Records excerpted from a collection
* * * *

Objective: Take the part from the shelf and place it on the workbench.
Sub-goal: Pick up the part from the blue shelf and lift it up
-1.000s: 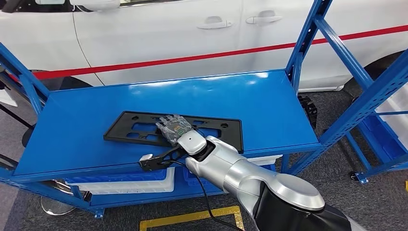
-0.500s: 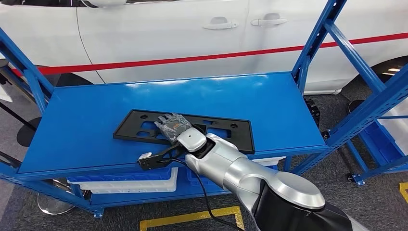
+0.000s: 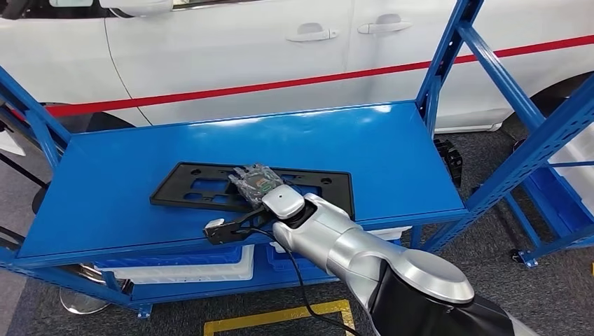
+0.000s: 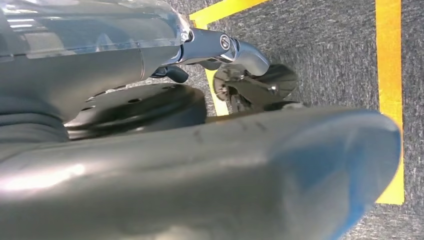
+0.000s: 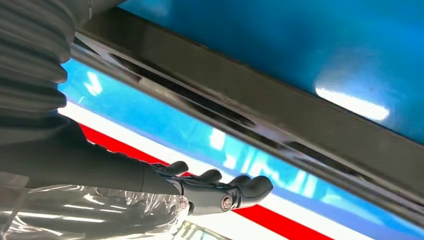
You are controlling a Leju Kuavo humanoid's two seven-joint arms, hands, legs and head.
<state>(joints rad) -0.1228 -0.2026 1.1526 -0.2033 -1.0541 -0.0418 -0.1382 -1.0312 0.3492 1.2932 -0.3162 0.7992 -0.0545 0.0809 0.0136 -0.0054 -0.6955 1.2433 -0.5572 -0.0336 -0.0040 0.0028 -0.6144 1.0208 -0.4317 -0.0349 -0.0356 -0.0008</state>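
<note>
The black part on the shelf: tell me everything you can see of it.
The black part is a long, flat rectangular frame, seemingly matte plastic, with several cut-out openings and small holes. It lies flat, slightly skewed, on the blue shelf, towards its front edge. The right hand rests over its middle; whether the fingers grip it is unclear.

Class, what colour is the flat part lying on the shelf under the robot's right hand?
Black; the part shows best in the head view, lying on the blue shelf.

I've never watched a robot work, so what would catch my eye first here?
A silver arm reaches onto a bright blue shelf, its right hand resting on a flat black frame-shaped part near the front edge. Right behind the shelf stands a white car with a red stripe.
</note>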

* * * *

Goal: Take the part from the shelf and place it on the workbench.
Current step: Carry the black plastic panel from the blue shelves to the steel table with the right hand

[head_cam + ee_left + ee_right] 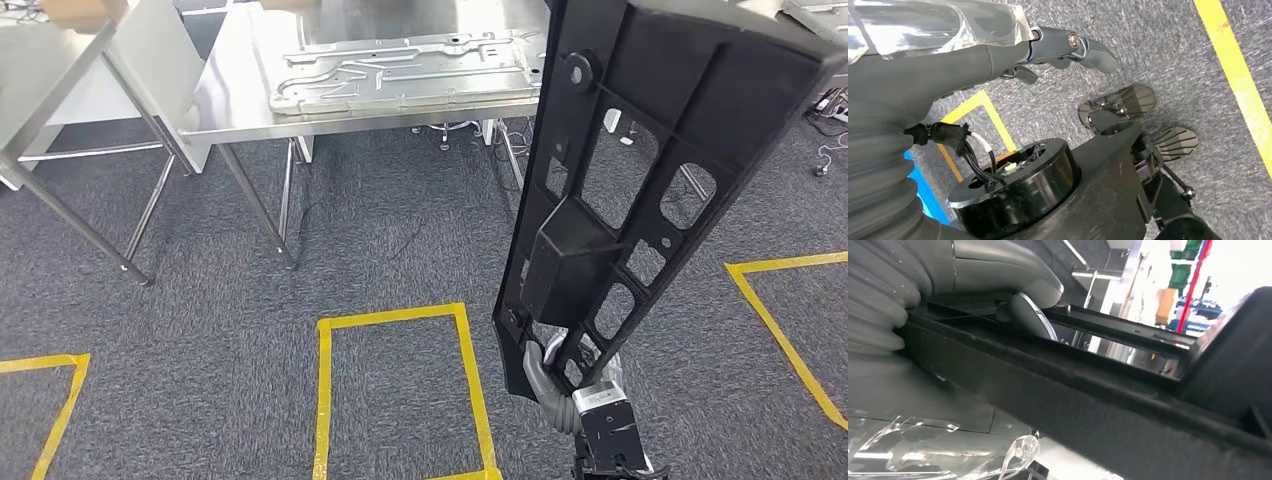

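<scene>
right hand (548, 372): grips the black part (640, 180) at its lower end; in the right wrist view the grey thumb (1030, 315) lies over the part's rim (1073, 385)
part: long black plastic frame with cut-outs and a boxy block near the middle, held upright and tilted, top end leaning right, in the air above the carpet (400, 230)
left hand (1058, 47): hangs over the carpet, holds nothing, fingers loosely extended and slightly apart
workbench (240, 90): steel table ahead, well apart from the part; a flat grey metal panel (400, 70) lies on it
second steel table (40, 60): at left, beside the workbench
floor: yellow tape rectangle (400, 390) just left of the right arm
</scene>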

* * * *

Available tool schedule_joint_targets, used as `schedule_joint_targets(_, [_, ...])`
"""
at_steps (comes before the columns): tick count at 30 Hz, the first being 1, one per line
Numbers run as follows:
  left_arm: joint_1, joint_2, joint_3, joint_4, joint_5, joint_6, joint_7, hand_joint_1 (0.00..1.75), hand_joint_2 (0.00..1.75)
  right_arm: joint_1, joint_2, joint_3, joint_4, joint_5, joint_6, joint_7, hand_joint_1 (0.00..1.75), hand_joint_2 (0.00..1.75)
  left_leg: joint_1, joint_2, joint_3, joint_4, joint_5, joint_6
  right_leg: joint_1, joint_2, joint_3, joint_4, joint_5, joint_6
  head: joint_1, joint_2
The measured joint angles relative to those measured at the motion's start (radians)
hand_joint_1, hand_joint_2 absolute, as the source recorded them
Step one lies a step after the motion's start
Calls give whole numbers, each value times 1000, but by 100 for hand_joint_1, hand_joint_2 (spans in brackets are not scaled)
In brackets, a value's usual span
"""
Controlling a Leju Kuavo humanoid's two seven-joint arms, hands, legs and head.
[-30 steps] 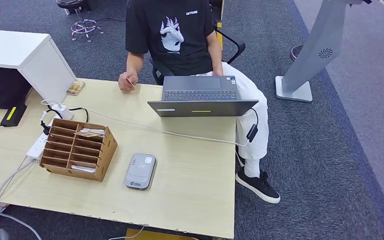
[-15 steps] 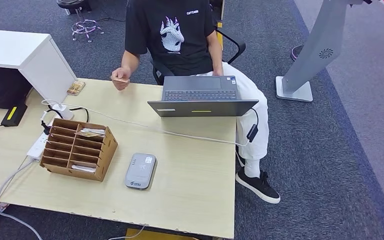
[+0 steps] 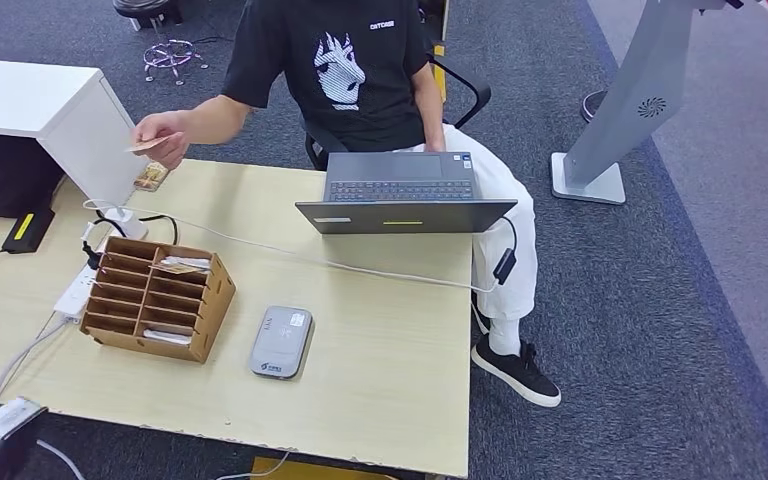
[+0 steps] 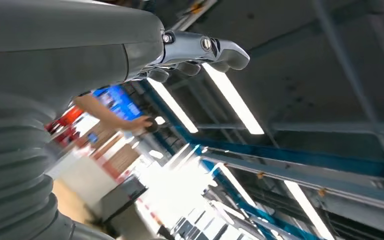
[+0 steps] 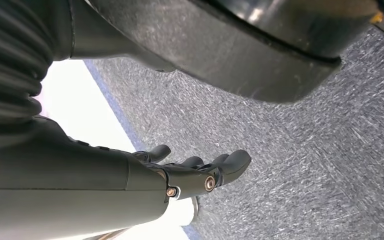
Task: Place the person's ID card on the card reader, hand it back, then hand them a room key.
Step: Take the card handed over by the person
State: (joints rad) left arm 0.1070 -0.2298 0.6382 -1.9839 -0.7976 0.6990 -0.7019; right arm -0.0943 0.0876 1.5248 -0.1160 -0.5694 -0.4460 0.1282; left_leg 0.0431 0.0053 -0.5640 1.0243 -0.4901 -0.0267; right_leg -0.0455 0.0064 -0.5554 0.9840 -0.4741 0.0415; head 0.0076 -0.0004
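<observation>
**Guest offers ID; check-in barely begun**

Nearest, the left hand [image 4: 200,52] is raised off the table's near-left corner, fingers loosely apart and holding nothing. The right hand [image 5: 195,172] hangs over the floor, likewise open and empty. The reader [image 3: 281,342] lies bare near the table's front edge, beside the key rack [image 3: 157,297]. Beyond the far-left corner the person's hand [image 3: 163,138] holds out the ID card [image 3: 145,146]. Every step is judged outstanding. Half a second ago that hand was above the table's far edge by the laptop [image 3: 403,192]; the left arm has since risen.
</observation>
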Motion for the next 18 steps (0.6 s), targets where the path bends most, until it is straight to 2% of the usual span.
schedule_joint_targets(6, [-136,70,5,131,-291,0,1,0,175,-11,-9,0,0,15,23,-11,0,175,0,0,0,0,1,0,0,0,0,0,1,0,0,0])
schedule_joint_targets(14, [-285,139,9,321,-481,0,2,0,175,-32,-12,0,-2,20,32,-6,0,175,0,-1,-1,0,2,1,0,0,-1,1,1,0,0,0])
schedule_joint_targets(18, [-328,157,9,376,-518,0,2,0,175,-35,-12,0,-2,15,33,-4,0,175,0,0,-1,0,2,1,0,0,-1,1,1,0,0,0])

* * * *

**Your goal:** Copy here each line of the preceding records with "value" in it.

**Result for this task:**
Calls give whole numbers, each value times 1000, but by 100 for hand_joint_1, hand_joint_2 (spans in brackets are not scaled)
In brackets, a value's usual span

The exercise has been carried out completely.